Go through the entries below and tally the lines containing the string "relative"; report only the tally.

(Stored data)
***

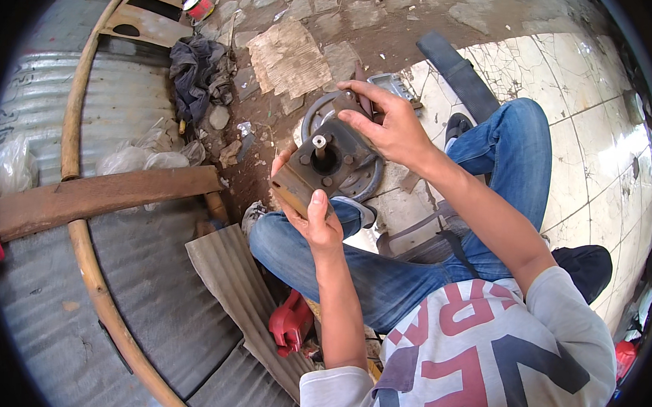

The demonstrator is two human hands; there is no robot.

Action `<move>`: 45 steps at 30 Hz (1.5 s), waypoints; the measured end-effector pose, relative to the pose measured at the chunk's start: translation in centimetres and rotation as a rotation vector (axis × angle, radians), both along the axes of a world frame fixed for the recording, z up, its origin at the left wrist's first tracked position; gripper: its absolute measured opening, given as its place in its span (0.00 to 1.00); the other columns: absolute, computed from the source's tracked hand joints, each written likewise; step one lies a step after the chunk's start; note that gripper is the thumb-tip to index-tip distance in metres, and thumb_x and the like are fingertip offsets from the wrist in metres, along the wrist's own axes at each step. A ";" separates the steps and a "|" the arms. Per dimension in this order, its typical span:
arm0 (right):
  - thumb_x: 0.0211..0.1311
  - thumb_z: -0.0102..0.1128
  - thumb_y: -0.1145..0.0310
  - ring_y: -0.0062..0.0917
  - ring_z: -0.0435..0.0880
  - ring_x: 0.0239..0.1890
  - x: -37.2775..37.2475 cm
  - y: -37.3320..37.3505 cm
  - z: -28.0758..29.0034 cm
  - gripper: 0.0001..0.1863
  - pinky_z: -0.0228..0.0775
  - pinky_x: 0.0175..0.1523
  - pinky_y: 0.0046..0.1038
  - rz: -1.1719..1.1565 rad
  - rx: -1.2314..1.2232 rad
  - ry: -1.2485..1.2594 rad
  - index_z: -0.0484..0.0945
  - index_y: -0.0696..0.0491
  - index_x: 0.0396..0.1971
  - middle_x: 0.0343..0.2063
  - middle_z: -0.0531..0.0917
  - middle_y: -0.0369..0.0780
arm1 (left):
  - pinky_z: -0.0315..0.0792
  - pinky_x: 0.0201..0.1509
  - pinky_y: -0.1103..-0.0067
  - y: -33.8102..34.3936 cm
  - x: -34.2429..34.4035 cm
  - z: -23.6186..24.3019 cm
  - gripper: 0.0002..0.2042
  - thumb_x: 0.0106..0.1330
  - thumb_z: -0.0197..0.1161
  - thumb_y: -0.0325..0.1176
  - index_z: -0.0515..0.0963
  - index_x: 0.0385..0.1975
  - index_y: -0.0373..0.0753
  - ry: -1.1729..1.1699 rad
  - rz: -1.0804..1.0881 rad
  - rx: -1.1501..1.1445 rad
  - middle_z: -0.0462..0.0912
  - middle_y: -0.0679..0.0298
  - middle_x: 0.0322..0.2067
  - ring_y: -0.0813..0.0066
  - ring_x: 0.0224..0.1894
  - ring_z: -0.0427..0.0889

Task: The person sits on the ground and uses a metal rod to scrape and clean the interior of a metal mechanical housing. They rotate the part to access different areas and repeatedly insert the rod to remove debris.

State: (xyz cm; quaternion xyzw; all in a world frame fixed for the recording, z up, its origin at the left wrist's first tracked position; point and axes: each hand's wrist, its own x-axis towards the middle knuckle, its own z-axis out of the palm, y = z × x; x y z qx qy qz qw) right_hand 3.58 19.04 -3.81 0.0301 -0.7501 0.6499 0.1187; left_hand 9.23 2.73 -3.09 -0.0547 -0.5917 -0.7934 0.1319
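A dark, greasy metal mounting plate [301,177] is held tilted in front of my knees. A bright shaft end stands up in its round opening, with several bolt heads around it. My left hand [318,229] is closed round the near left end, its thumb on the upper face and its fingers partly hidden underneath. At the far right end, my right hand [395,131] grips the plate between thumb and fingers. A grey round metal wheel [372,178] shows beneath and behind the plate; whether the two are joined I cannot tell.
Corrugated metal sheets [148,284], a wooden plank [107,198] and a bamboo pole [81,90] stand at the left. A red plastic object [290,323] lies beside my left thigh. Cardboard [287,57] lies ahead, and a dark flat bar [457,74] rests on cracked tiles.
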 end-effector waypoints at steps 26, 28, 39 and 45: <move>0.69 0.45 0.75 0.45 0.85 0.33 9.6 -0.4 -3.0 0.22 0.73 0.34 0.40 0.078 0.063 -0.132 0.59 0.50 0.62 0.37 0.83 0.51 | 0.67 0.63 0.66 3.5 -2.0 1.2 0.21 0.55 0.59 0.29 0.67 0.51 0.37 -0.138 0.065 -0.038 0.70 0.54 0.54 0.61 0.58 0.70; 0.69 0.48 0.72 0.48 0.84 0.32 9.2 -0.9 -1.5 0.17 0.73 0.33 0.42 0.045 0.011 -0.279 0.62 0.50 0.56 0.35 0.83 0.52 | 0.67 0.62 0.66 4.0 -2.0 1.3 0.21 0.54 0.58 0.30 0.68 0.50 0.36 -0.138 0.083 0.004 0.70 0.54 0.53 0.61 0.58 0.70; 0.60 0.61 0.78 0.33 0.88 0.36 7.7 -1.7 -2.8 0.12 0.79 0.36 0.31 0.004 0.165 -0.020 0.77 0.57 0.44 0.38 0.85 0.46 | 0.65 0.64 0.67 3.7 -2.3 1.2 0.25 0.56 0.59 0.32 0.67 0.55 0.34 -0.108 0.060 0.044 0.70 0.55 0.54 0.63 0.58 0.69; 0.58 0.61 0.77 0.36 0.85 0.29 6.8 -1.3 -2.7 0.13 0.79 0.30 0.32 -0.034 0.179 -0.017 0.77 0.53 0.43 0.34 0.84 0.43 | 0.64 0.66 0.66 3.2 -2.1 0.6 0.24 0.57 0.59 0.31 0.67 0.55 0.34 -0.091 0.041 0.048 0.70 0.56 0.54 0.63 0.60 0.68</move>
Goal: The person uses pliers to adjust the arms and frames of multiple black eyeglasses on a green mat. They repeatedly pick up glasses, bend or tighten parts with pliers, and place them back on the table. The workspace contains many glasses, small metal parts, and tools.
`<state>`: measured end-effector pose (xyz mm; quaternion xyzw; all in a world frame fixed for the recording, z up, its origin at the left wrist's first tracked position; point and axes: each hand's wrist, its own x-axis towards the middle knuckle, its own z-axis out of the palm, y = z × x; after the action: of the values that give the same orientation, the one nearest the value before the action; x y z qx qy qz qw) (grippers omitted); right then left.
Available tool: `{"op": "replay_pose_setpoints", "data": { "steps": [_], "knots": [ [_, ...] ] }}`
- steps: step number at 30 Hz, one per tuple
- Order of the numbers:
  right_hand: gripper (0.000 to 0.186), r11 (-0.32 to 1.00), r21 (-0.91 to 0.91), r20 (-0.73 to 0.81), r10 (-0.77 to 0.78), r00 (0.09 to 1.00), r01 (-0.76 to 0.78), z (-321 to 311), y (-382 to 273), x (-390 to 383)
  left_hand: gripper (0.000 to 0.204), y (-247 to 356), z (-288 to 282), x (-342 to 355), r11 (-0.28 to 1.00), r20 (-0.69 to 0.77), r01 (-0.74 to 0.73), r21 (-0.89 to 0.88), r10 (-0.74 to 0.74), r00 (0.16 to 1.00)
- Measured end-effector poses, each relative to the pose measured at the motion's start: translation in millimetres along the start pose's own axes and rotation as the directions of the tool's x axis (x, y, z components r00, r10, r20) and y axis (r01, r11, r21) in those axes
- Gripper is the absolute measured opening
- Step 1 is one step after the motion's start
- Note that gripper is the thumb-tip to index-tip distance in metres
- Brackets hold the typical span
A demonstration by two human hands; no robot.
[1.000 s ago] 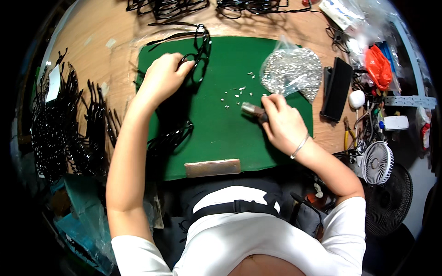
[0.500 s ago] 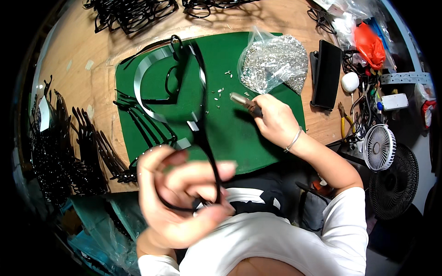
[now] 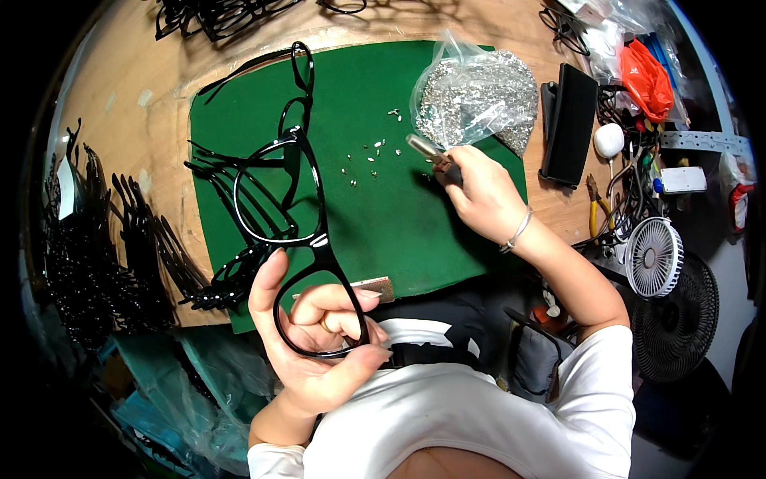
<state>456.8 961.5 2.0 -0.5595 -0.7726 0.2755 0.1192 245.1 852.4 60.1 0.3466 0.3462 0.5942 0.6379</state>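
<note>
My left hand (image 3: pixel 297 371) grasps a black glasses frame (image 3: pixel 322 254) by one rim, my right hand (image 3: pixel 488 195) a metal-tipped tool (image 3: pixel 427 148); a slack pinch could drop the frame.

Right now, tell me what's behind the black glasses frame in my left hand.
Behind the black glasses frame, the upper opening shows thin black strips and green mat; the lower, mainly fingers of the left hand. Whatever the frame covers is hidden.
</note>
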Motion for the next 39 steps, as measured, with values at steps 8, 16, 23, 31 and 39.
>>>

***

EXERCISE RESULT.
2